Publicado por: Jéssica Rodrigues
Neste 8 de setembro, Dia Internacional da Alfabetização, Cabo Verde celebra 50 anos de independência e de luta pelo direito à palavra. Desde os primeiros tempos pós-coloniais, a alfabetização foi assumida como causa nacional, inspirada pelas ideias de Amílcar Cabral – “devemos aprender sempre” – e pela pedagogia libertadora de Paulo Freire. A missão era clara: devolver à população a voz, o saber e a possibilidade de agir sobre o mundo. O país deu passos firmes nesse caminho. Entre os anos 1980 e 2000, com campanhas sistemáticas, programas locais e o engajamento de comunidades, Cabo Verde reduziu drasticamente o analfabetismo. Em 2010, recebeu o Prémio Internacional de Alfabetização da UNESCO, reconhecendo o impacto dos seus programas, sobretudo entre as mulheres. Mas os desafios persistem. A extinção da Direção-Geral da Educação e Formação de Adultos fragilizou o setor, interrompendo o acompanhamento pedagógico e as políticas públicas estruturadas. Hoje, a alfabetização enfrenta novas formas de exclusão: a exclusão digital, a desinformação, o alheamento cívico. Saber ler e escrever já não basta – é preciso saber usar criticamente as tecnologias, compreender os direitos, participar nos debates públicos. Por isso, alfabetizar hoje é muito mais do que ensinar letras. É formar sujeitos conscientes, capazes de interpretar e transformar o seu contexto. Como afirmava Paulo Freire, “a alfabetização é um ato político”. E isso é particularmente urgente num país arquipélago como Cabo Verde, onde persistem desigualdades territoriais e falta de acesso às tecnologias digitais. Neste Dia Internacional da Alfabetização, e sob o lema proposto pela UNESCO – “Promover a alfabetização na era digital” –, renovamos o apelo à construção de uma nova agenda pública de educação de jovens e adultos. Uma alfabetização ampliada, crítica, integral. Uma alfabetização que liberta e dignifica. Cabo Verde tem memória, tem saber acumulado, tem gente comprometida. O que nos falta é reconstruir o pacto político, ético e institucional com o direito de todos e todas à palavra – em todas as idades e em todos os lugares. Porque alfabetizar é, também, restituir o lugar da esperança.
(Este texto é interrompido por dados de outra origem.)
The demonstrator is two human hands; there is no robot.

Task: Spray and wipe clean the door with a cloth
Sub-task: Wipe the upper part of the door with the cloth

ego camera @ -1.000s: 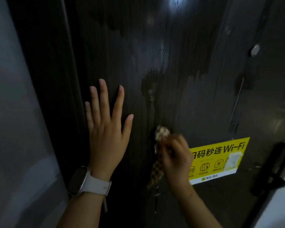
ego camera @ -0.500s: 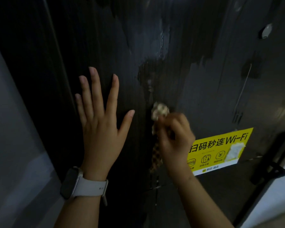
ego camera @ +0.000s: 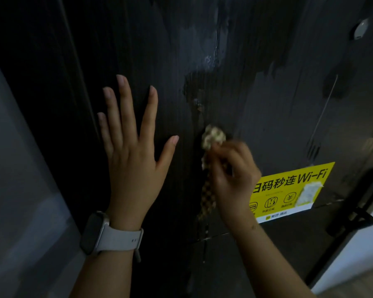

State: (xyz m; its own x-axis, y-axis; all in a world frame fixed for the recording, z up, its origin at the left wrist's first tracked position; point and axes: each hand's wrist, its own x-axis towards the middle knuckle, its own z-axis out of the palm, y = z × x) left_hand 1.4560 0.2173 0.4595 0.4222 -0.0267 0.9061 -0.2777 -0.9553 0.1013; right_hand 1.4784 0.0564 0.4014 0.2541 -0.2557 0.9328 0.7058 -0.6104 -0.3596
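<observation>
- Nearest the camera, on the left wrist, a watch (ego camera: 95, 232) with a dark face and a pale strap sits just below the left hand (ego camera: 131, 162).
- Left hand: fingers straight and spread wide, palm flat against the dark door (ego camera: 172, 50), holding nothing.
- Right of it, the right hand (ego camera: 233, 177) has its fingers curled round a checked cloth (ego camera: 212, 137); its fingertips are blurred.
- Cloth: a bunched pale end pokes out above the knuckles and presses on the door near its middle, while a darker checked tail hangs down beside the wrist.
- Just right of the right hand, a yellow Wi-Fi sticker (ego camera: 297, 183) is stuck to the door, partly hidden by the hand, with a torn pale patch at its right end.
- Farther up, the door shows dull streaks and a darker wet-looking patch above the cloth.
- At the far right edge, a dark door handle (ego camera: 362, 214) juts out; a small round pale fitting (ego camera: 361, 30) sits high up.
</observation>
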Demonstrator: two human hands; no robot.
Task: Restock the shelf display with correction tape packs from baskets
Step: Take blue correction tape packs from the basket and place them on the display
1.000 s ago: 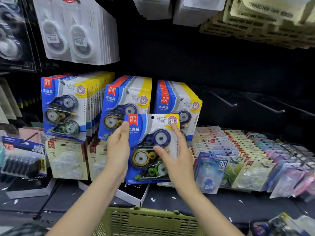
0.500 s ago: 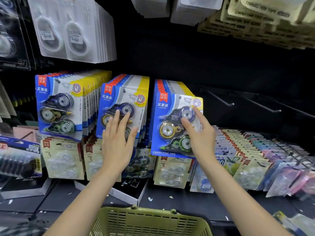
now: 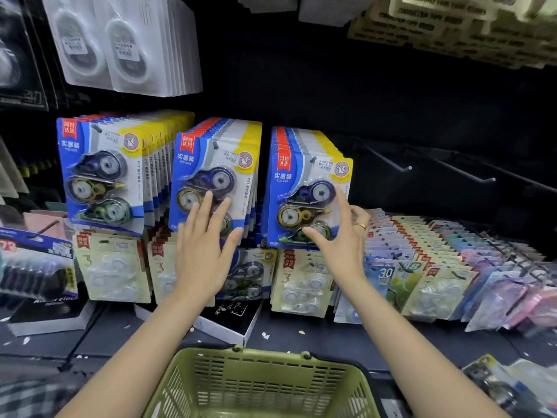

Autor: Florenço Mendes Varela

Sobre o autor:
O professor Florenço Mendes Varela é vice-diretor da Escola Universitária Católica de Cabo Verde. Doutor em Educação, tem desenvolvido estudos sobre políticas públicas de formação docente, educação de jovens e adultos e o legado de Paulo Freire em contextos africanos. Foi presidente do Instituto Universitário da Educação. Membro fundador do Instituto Paulo Freire de Cabo Verde, atua também na promoção da educação cidadã e da justiça social em territórios insulares.